## YOUR OBJECTIVE:
Taking the line with "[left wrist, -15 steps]" as the first and the last line of the listing as the final one, please copy exactly those lines and no others, without pictures.

(RAW DATA begins)

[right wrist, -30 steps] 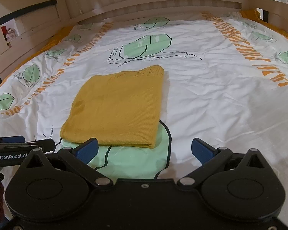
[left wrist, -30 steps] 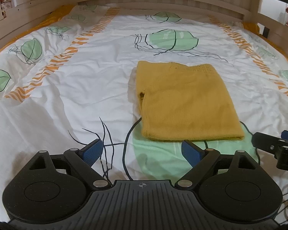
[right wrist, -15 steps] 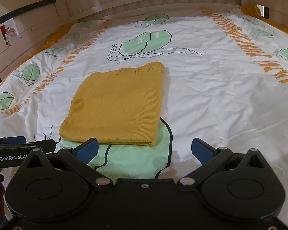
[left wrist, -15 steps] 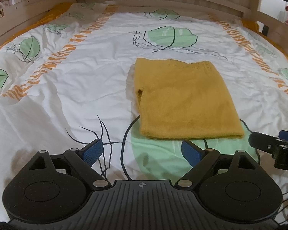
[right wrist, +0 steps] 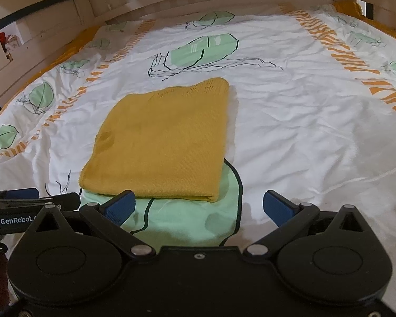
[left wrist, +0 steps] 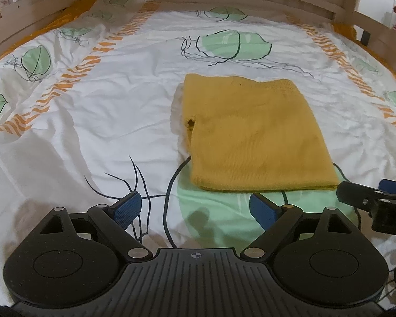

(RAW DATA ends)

## SOLUTION TO THIS PROBLEM:
[left wrist, -15 steps] 
[right wrist, +0 steps] 
[left wrist, +0 steps] 

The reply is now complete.